# Recorded data
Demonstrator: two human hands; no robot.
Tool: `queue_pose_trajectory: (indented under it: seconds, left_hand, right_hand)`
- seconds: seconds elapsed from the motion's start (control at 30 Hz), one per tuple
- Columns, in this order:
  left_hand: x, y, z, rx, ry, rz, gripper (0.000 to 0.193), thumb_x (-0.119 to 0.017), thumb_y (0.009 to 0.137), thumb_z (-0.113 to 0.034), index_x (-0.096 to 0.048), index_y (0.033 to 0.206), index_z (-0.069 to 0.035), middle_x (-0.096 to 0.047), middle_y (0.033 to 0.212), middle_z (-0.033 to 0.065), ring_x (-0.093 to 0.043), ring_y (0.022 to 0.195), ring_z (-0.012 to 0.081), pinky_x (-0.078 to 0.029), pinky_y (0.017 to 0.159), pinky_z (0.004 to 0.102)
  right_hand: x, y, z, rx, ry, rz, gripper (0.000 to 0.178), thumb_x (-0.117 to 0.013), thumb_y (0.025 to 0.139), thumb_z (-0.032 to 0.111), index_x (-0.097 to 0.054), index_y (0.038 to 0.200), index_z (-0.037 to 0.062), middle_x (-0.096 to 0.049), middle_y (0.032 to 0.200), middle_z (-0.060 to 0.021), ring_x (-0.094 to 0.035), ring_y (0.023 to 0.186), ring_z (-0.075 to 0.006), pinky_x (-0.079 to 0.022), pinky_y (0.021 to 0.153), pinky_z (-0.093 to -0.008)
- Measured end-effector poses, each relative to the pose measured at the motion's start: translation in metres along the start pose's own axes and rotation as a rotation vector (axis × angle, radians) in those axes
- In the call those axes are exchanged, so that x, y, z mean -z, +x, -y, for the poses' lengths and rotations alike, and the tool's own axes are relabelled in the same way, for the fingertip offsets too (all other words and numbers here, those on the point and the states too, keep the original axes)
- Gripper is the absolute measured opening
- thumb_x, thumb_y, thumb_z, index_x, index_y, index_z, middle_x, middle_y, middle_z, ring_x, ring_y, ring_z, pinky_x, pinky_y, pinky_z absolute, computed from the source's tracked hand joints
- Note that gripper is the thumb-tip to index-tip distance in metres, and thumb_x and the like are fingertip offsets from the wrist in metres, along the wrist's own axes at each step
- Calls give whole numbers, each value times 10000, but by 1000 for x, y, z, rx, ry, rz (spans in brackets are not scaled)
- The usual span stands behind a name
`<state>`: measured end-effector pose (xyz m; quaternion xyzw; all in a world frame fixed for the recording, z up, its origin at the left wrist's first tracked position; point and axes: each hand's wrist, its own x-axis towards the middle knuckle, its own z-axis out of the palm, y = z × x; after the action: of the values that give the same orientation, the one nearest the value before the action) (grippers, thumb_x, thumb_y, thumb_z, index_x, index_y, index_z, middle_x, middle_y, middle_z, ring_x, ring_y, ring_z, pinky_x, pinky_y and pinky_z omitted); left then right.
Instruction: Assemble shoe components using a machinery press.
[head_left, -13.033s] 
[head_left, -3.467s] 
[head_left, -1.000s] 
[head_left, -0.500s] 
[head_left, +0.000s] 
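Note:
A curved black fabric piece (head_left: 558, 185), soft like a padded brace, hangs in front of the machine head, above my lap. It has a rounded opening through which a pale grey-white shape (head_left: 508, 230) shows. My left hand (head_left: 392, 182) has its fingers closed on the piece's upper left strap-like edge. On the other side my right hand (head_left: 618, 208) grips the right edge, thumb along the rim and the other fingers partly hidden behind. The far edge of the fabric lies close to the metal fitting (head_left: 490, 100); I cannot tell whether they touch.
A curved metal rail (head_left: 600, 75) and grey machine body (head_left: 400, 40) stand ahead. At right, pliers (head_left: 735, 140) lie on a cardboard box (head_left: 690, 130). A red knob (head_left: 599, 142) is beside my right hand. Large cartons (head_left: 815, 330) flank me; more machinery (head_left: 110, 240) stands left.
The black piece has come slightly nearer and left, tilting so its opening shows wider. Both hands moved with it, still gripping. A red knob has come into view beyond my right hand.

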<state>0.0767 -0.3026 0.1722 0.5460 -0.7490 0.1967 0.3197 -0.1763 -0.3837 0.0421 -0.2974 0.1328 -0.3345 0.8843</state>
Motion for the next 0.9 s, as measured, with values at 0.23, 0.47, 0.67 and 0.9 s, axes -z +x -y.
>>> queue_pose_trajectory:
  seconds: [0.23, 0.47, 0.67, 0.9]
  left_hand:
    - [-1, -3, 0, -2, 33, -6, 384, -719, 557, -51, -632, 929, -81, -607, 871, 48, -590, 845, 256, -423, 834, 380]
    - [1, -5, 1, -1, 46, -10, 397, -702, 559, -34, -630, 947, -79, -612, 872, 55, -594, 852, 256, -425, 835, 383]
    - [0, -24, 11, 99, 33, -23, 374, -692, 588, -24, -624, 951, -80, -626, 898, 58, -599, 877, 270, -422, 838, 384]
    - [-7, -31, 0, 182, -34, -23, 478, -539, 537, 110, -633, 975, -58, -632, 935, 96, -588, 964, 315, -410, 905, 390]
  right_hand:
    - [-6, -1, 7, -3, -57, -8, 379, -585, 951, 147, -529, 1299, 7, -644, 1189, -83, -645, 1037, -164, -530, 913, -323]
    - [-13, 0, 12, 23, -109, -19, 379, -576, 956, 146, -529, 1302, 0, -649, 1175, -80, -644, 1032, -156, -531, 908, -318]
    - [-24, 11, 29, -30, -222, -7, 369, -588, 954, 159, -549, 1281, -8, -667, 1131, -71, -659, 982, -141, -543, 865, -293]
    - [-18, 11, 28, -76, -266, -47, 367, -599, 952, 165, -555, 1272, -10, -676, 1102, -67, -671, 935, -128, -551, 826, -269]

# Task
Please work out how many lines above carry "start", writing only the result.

# Result
2